## INSTRUCTIONS TO FOLLOW:
In the listing that follows, print every line exactly and leave the images out.

## DATA EXTRACT:
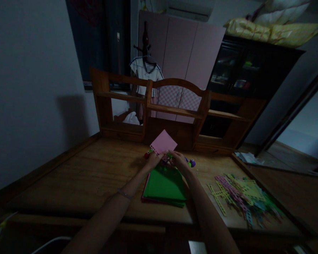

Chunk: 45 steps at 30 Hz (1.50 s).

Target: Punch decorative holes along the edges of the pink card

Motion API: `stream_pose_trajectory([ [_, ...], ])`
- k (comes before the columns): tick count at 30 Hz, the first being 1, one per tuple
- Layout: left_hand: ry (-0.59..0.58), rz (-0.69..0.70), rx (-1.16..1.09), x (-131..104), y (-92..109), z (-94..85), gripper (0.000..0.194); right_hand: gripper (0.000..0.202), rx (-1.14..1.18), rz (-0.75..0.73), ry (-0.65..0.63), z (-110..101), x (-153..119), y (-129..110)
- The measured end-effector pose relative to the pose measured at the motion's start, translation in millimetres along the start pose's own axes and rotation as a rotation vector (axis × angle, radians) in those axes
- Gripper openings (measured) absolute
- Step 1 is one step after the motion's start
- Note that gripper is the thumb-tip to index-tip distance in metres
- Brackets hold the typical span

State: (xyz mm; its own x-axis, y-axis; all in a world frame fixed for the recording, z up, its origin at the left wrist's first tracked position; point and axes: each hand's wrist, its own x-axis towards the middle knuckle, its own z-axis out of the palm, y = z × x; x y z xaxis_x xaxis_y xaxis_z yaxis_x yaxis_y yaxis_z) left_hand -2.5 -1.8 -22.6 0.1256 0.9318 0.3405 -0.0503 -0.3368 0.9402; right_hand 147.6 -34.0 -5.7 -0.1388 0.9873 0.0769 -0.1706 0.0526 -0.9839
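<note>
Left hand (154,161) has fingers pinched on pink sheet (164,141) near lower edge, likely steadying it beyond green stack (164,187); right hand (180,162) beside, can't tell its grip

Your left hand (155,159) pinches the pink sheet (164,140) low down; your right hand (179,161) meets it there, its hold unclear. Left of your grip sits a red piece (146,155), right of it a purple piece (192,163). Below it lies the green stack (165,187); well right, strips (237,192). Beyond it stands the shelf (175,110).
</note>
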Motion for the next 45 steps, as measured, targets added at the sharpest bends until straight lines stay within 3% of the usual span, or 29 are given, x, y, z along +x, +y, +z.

## WORKED SOLUTION:
Chunk: 45 steps at 30 Hz (1.50 s).

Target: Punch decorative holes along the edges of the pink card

Motion API: `stream_pose_trajectory([ [_, ...], ])`
- k (comes before the columns): tick count at 30 Hz, the first being 1, one per tuple
- Layout: left_hand: ry (-0.59..0.58), rz (-0.69..0.70), rx (-1.16..1.09), x (-131..104), y (-92..109), z (-94..85), gripper (0.000..0.194); right_hand: gripper (0.000..0.202), rx (-1.14..1.18), rz (-0.75..0.73), ry (-0.65..0.63), z (-110..101), x (-153..119), y (-129..110)
- The measured end-effector pose relative to the pose measured at the motion's start, translation in millimetres along the start pose's own axes and rotation as a rotation vector (axis × angle, radians) in those axes
- Gripper openings (measured) absolute
- Step 1 is one step after the motion's start
- Note that gripper is the thumb-tip to index-tip distance in metres
- Brackets hold the typical span

State: (xyz mm; its own x-axis, y-axis; all in a world frame fixed for the recording, z up, its origin at the left wrist's first tracked position; point and axes: each hand's wrist, its own x-axis towards the middle knuckle, its own z-axis out of the palm, y = z × x; x y z xaxis_x xaxis_y xaxis_z yaxis_x yaxis_y yaxis_z) left_hand -2.5 -1.8 -22.6 0.1256 0.9318 0.3405 -0.0503 -0.3368 0.9402; right_hand 147.6 -34.0 -5.7 -0.1388 0.9873 0.0769 -0.1706 0.0526 -0.9839
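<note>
Left hand (154,161) has fingers pinched on pink sheet (164,141) near lower edge, likely steadying it beyond green stack (164,187); right hand (180,162) beside, can't tell its grip

Your left hand (155,159) pinches the pink sheet (164,140) low down; your right hand (179,161) meets it there, its hold unclear. Left of your grip sits a red piece (146,155), right of it a purple piece (192,163). Below it lies the green stack (165,187); well right, strips (237,192). Beyond it stands the shelf (175,110).
</note>
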Motion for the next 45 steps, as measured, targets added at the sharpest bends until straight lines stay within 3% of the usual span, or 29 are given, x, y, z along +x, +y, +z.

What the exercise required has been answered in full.